** Opening Record excerpts block **

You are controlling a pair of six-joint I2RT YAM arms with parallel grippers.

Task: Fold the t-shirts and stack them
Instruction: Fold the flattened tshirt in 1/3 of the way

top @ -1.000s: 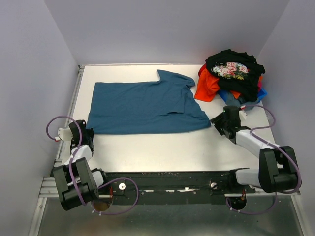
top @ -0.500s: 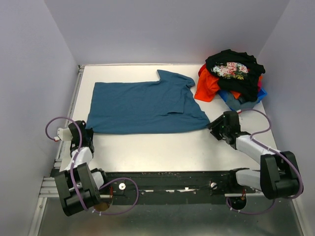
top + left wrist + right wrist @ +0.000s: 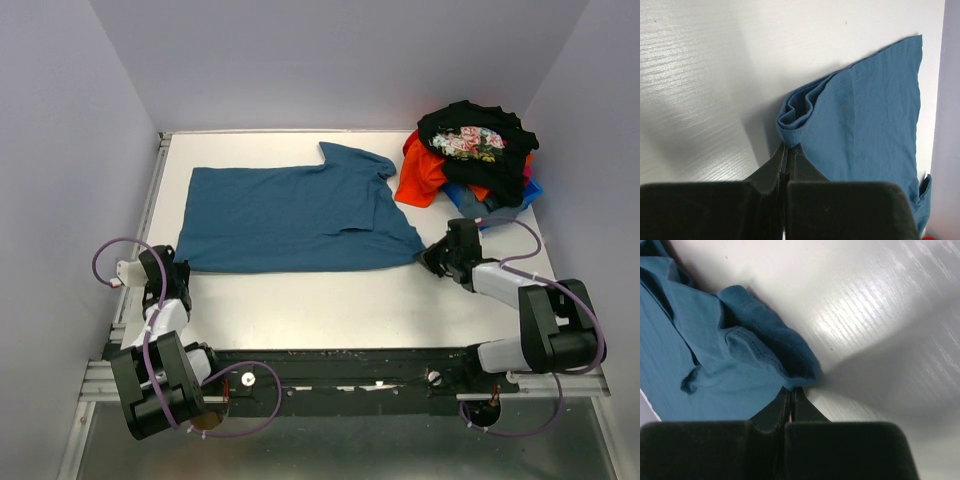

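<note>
Left fingers [image 3: 771,167] pinched together on near-left corner of teal shirt [image 3: 290,220]; right fingers [image 3: 769,414] clamp its near-right corner. Shirt flat on tabletop [image 3: 330,300]; other shirts [image 3: 470,140] heaped far right.

Your overhead view is bright, even and sharp, with only faint, soft shadows. On your left wrist view, streaky glare washes the table [image 3: 695,65] ahead-left of the left gripper [image 3: 785,148], whose fingers [image 3: 845,210] are black and blurred. On your right wrist view, glare sits ahead-right of the right gripper [image 3: 791,391], with soft shadow just right of its tips. The teal-blue t-shirt [image 3: 715,355] folds look crisp.
</note>
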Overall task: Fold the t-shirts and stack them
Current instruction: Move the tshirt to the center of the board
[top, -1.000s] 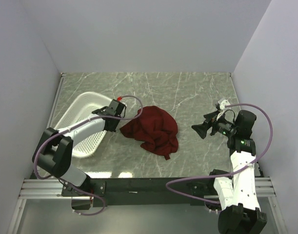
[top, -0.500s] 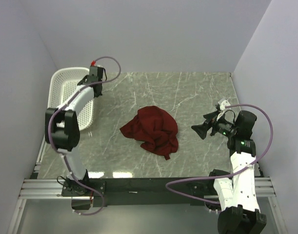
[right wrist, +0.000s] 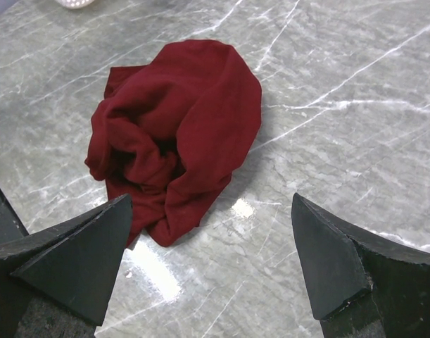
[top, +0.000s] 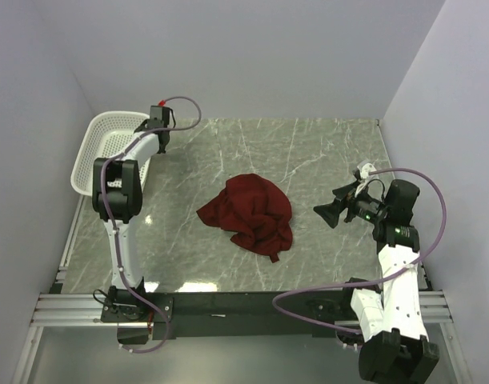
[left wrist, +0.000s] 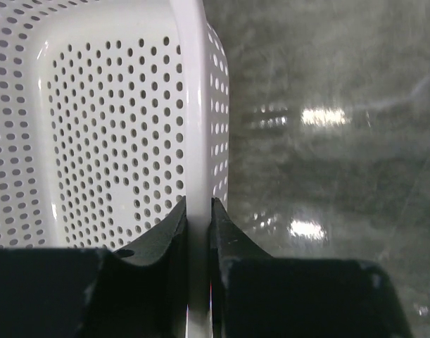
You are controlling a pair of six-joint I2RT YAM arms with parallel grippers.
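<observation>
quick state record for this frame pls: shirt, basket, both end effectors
shirt: dark red crumpled cloth t-shirt, unfolded, mid-table, touched by neither arm
basket: white perforated plastic basket, at the far left corner of the grey marbled table; the part of its inside in view holds nothing
left end effector: shut on the basket's rim, one finger on each side of the wall
right end effector: open, holding nothing, in the air to the right of the shirt, pointing at it
task status: folding not yet begun
</observation>
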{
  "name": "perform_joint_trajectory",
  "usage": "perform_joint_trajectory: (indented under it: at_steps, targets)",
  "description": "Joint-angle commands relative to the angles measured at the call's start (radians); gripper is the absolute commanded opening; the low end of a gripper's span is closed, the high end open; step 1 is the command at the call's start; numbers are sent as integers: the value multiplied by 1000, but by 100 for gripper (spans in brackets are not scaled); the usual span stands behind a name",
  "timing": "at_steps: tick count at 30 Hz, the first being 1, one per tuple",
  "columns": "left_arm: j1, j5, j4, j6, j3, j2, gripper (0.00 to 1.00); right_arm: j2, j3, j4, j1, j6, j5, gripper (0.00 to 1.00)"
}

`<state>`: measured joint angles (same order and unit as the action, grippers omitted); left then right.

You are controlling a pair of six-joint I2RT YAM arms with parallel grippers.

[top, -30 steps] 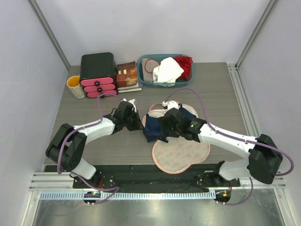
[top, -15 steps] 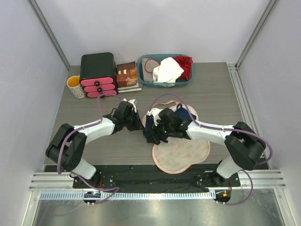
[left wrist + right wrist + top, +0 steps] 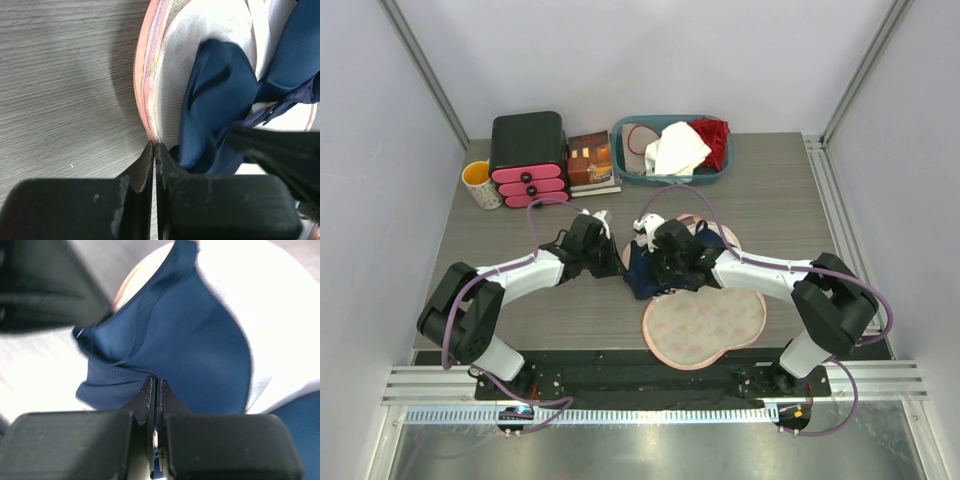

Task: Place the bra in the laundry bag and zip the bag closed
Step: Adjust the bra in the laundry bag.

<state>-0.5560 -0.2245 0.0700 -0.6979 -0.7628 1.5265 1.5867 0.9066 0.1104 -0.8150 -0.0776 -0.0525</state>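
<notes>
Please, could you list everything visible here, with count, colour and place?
bra: one, navy, on the open laundry bag
laundry bag: one, pink floral, table centre
basket: one, teal, far edge
white cloth: one, white, in the basket
red garment: one, red, in the basket
drawer box: one, black and pink, far left
book: one, brown, beside the drawer box
mug: one, yellow inside, far left corner
table: one, grey
left gripper: one, black, shut on the laundry bag rim
right gripper: one, black, shut on the bra
</notes>
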Motion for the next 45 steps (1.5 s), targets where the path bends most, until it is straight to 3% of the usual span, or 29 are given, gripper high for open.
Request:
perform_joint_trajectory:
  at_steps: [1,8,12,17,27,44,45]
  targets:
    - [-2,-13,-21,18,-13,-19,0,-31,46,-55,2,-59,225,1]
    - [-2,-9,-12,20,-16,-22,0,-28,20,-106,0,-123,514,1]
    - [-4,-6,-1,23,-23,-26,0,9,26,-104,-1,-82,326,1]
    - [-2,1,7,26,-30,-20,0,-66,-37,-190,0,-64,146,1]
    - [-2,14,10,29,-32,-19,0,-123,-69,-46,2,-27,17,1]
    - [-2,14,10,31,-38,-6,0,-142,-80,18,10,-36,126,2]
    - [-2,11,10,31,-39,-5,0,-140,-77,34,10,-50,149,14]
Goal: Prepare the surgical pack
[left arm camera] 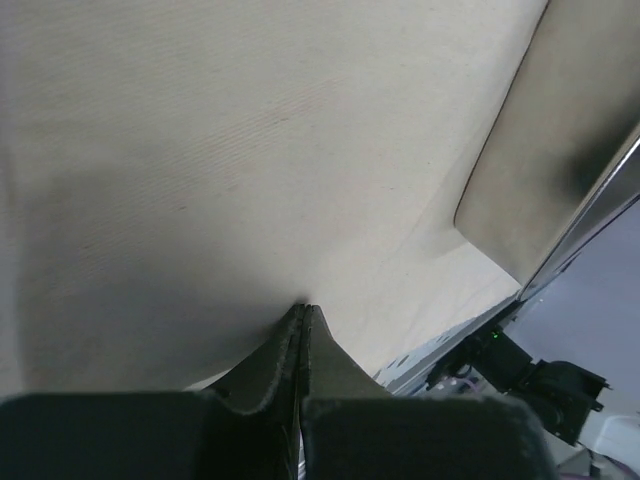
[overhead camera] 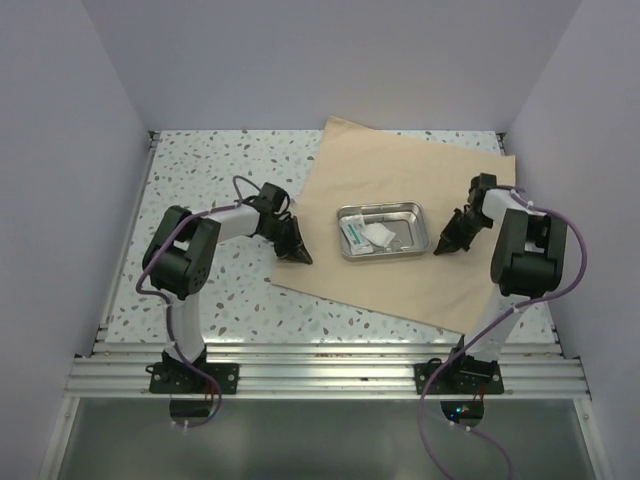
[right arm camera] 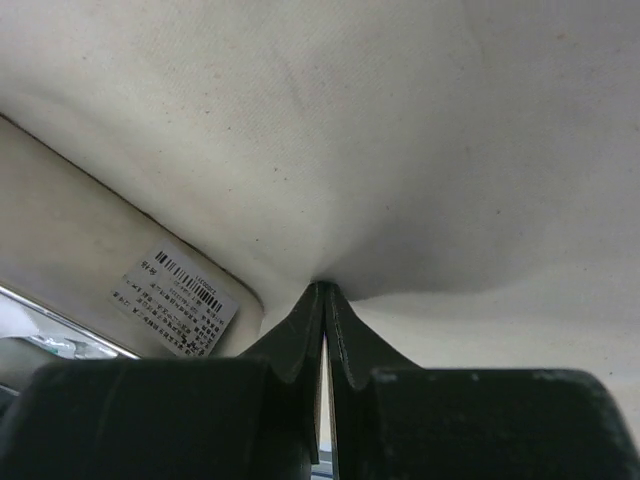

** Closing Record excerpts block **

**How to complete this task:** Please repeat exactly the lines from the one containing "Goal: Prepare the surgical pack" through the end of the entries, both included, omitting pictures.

**Response area:**
Goal: Prepare the surgical pack
[left arm camera] 
[overhead camera] 
[right arm camera] 

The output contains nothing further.